For pre-op, start gabapentin or pregabalin 2 weeks before, Minocycline 1 day before and continue for 2 weeks after, Vitamin C 500 one daily-start day before surgery and continue for 45 days after surgery.
For intra-operative, use IV Ketamine as part of anesthesia, apply synera patch or some numbing medicine patch over IV site before insertion of needle, IV must be inserted with minimum trauma, epidural or spinal anesthesia, if lower body surgery,
For post-op, continue low dose IV ketamine in the recovery room for a few hours-very important, continue minocycline, gabapentin/pregabalin, vitamin c and continue epidural anesthesia for pain control, if inserted pre op for at least 24 hours.
I have some questions:
Have any one use the Synera patch, how long you have to put it before numbing takes effects.
What is the difference between epidural and spinal anesthesia?

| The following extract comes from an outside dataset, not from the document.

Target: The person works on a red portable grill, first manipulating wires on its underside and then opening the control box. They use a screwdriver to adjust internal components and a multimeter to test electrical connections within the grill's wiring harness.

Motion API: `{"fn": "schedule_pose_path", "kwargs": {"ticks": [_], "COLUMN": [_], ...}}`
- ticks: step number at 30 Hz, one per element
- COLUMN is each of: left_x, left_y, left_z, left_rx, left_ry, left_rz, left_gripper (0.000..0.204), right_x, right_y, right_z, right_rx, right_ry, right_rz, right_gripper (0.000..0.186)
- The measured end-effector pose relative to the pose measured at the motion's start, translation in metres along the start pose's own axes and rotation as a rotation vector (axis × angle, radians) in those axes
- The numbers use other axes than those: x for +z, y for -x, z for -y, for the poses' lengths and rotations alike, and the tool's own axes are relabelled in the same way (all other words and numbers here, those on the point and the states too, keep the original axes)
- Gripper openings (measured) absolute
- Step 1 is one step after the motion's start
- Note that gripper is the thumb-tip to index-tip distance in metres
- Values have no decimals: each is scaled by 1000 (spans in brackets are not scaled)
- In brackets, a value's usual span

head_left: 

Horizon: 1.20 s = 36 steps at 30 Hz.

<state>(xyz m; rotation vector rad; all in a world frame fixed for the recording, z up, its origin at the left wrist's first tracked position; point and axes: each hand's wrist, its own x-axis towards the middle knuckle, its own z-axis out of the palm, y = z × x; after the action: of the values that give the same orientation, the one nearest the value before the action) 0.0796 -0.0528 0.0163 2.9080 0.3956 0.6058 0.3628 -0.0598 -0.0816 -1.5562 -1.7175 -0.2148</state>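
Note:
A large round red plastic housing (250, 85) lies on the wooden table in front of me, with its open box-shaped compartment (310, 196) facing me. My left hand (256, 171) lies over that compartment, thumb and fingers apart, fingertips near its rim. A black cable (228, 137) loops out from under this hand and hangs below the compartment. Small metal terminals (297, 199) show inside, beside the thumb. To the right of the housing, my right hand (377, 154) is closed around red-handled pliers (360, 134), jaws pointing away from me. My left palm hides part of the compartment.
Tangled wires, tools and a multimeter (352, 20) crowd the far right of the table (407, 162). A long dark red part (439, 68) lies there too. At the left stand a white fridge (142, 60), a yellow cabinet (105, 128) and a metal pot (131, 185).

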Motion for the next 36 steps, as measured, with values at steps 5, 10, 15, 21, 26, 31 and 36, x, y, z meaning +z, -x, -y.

Will the doc willing to try low dose IV ketamine in the recovery room? What dose is low dose?
How is it possible to request continue epidural anesthesia for pain control for 24 hours? Normally, they would like to discharge patients shortly after the procedure. For 24 hours, is it possible to go home with it?
I would really appreciate your feedback especially for those who had already had surgery experience. We all may encounter surgery in our life. Our goal is to prevent RSD spread or flare if possible.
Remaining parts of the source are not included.